> **Task details**: If a line below contains the string "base", return that line.

> **Given information**:
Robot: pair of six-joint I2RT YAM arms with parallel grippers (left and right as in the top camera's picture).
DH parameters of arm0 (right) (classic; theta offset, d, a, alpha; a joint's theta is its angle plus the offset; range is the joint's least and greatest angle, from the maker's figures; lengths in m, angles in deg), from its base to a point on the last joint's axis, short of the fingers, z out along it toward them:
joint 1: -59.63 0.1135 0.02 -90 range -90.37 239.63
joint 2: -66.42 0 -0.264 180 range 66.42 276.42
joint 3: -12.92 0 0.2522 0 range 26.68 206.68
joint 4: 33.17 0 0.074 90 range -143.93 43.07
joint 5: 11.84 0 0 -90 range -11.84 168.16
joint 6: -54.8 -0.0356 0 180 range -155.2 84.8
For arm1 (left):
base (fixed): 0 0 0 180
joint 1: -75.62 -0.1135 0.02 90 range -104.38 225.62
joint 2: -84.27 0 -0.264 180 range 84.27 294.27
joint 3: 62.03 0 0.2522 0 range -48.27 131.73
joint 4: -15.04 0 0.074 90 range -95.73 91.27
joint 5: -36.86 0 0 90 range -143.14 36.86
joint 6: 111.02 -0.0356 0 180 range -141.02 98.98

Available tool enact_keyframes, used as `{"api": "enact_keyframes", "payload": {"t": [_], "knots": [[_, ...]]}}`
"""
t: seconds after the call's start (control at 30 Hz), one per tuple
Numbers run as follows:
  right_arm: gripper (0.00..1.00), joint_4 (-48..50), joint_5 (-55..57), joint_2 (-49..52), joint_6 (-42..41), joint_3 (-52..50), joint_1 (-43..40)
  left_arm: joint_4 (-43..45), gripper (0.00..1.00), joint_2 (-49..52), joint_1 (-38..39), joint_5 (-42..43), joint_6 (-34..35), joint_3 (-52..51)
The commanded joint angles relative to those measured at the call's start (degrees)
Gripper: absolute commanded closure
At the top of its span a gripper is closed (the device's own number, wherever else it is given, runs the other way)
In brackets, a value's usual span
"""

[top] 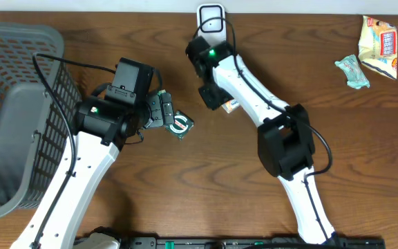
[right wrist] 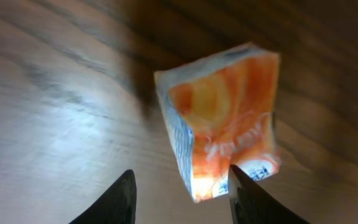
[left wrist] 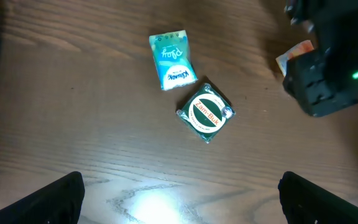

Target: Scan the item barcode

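While crinkled orange packet (right wrist: 222, 118) rests on wood-grain table (right wrist: 55, 93), right end effector (right wrist: 182, 174) parted; left end effector (left wrist: 179, 180) spread wide.

Your overhead camera looks straight down on the table (top: 150, 28) from well above and takes in its full width. Your left wrist camera faces down from a moderate height, with the left fingers (left wrist: 48, 199) at the lower corners. It shares the green tin (left wrist: 205, 113) with the overhead view. Your right wrist camera sits very close over the orange packet (right wrist: 222, 118), with the right fingers (right wrist: 120, 202) at the bottom edge.
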Motion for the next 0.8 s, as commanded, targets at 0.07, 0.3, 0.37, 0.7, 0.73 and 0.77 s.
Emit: {"api": "enact_keyframes", "payload": {"t": [0.07, 0.3, 0.37, 0.7, 0.73, 0.77], "knots": [[0.59, 4.9, 3.6, -0.9, -1.3, -6.8, -0.2, -0.1, 0.02, -0.2, -0.1, -0.5, -0.3, 0.9], [0.99, 6.6, 3.3, -1.1, -1.4, -8.1, -0.1, -0.1, 0.02, -0.2, -0.1, -0.5, -0.3, 0.9], [0.99, 6.1, 2.7, -1.4, -1.3, -7.2, -0.1, -0.1, 0.02, -0.2, -0.1, -0.5, -0.3, 0.9], [0.99, 4.0, -27.0, -4.8, 6.3, -2.3, -4.5, -0.1, 0.02, -0.2, -0.1, -0.5, -0.3, 0.9], [0.99, 3.8, -32.3, -4.9, 7.8, -2.3, -5.6, -0.1, 0.02, -0.2, -0.1, -0.5, -0.3, 0.9], [0.99, 3.7, -37.2, -4.9, 9.2, -2.3, -6.7, -0.1, 0.02, -0.2, -0.1, -0.5, -0.3, 0.9]]}}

> **Task answer**:
DH parameters of arm0 (right) (classic; theta offset, d, a, alpha; a joint's theta is its angle plus the offset; range is the joint's least and greatest angle, from the maker's figures; lengths in m, angles in deg), from its base to a point on the last joint's axis, short of the fingers, z out along it toward them:
base (fixed): 0 0 0 180

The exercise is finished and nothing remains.